0
votes

I am unsure if this is possible (or stupid question), as I just started looking at SAS last week. I've managed to import my .CSV file to a SAS data set using the:

proc import

Specifying the guessingrows= to limit my out=.

My problem is now that my CSV files to import are not of same structure, which I noticed after writing some code using the obsnum= to specify start and x-lines to read.

So my question is wether or not SAS is capable of either look for a specific string/empty variable, and use as end observation?

My Data looks like (but number of Var_x varies for each file):

Structure of data

First I tried looking at the slice= but is only useful if I know the exact Places of interest, as the empty Space between the Groups can vary.

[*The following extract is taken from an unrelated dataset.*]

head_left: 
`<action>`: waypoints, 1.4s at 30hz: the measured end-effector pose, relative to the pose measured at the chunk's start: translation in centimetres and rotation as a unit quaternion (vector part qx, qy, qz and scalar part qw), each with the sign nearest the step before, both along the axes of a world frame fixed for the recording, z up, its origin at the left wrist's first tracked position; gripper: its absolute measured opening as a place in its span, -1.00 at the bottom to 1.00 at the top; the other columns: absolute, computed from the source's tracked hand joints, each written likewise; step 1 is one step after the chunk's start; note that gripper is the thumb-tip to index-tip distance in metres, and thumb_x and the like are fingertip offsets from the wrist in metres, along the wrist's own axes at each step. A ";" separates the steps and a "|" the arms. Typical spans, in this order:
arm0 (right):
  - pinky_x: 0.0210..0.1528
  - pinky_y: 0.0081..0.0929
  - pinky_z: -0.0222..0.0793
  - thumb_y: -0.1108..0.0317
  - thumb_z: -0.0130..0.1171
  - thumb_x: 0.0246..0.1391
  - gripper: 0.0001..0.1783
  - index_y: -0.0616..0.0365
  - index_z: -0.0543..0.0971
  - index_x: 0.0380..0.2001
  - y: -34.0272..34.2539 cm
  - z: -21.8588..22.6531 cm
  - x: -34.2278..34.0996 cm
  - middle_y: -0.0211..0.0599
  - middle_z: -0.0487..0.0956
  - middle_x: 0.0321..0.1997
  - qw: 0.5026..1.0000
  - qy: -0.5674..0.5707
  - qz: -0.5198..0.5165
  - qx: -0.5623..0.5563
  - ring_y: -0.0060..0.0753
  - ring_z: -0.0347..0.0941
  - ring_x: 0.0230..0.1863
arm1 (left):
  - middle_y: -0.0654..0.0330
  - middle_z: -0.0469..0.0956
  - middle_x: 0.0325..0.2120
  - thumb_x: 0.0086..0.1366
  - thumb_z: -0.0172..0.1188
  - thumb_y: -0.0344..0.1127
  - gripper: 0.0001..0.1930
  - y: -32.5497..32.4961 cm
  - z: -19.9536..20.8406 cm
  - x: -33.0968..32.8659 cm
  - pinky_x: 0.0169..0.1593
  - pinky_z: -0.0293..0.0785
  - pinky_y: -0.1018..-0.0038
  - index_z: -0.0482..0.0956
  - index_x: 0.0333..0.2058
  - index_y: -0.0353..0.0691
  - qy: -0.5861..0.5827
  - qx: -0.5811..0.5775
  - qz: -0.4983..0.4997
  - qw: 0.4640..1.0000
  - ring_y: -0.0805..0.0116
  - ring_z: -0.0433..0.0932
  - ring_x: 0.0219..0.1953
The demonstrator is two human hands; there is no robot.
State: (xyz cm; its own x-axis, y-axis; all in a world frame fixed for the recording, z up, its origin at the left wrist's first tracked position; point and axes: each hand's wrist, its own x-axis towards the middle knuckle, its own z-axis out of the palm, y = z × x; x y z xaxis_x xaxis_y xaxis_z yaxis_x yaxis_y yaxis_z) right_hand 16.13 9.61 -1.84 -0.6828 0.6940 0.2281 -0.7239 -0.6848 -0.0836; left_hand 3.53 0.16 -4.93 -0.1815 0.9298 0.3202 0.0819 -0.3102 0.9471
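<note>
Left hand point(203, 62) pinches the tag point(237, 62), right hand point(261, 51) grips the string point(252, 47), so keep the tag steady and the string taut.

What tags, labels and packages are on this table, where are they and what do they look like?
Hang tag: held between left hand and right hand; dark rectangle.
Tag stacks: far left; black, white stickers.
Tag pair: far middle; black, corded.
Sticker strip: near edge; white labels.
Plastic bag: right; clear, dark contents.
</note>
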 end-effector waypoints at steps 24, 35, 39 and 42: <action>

Is it possible to use the set function to specify to start at line 1 and read till encounting a blank field? Or can you redirect me to some function (that I couldn't find myself)?

I would like to look at each "block" separately and process.

Thank you in advance

1
Depending on your data it may be better to write your own import step using an in file statement instead. Perhaps a better sample of what your initial data looks like to start with and what you want as output is a better question to answer.Reeza
PROC IMPORT can't do this. You'd definitely have to write your own import code (not that that is hard).Joe
I see... I just picked up SAS last week, so my knowledge is very limited. So thank you for pointing out. As I am having a CSV file I assumed proc import would be beneficial. Will do some research on the documentation for in file then!user1865820

1 Answers

0
votes

I think you can do this in a relatively straightforward way if you are comfortable doing some processing after all the data has been inputted.

So do proc import on the whole dataset with no restriction.

Then use a data step and a counter to process through the data and output as necessary. Something like:

data output1 output2 output3;
     set imported_data;
     if _n_ = 1 then counter = 1;
     var1lag = lag(var1);
     if var1 = '' and var1lag ne '' then counter=counter+1;
     if counter = 1 then output output1;
     else if counter = 2 then output output2;
     else output output3;
run;

data output1;
     set output1;
     if var1 = '' and var2 = . and var3 = . then delete;
run;
data output2;
     set output2;
     if var1 = '' and var2 = . and var3 = . then delete;
run;
data output3;
     set output3;
     if var1 = '' and var2 = . and var3 = . then delete;
run;

The above code outputs to three datasets based on the value of counter. The lag function lets us look up a row to ensure its the first time we see no data and updates the counter as we see no data.

Then we go back and remove any fully blank data for our datasets.

You could easily use some arrays to make this work more scaleably if you have many outputs instead of the if/else statements to output the data.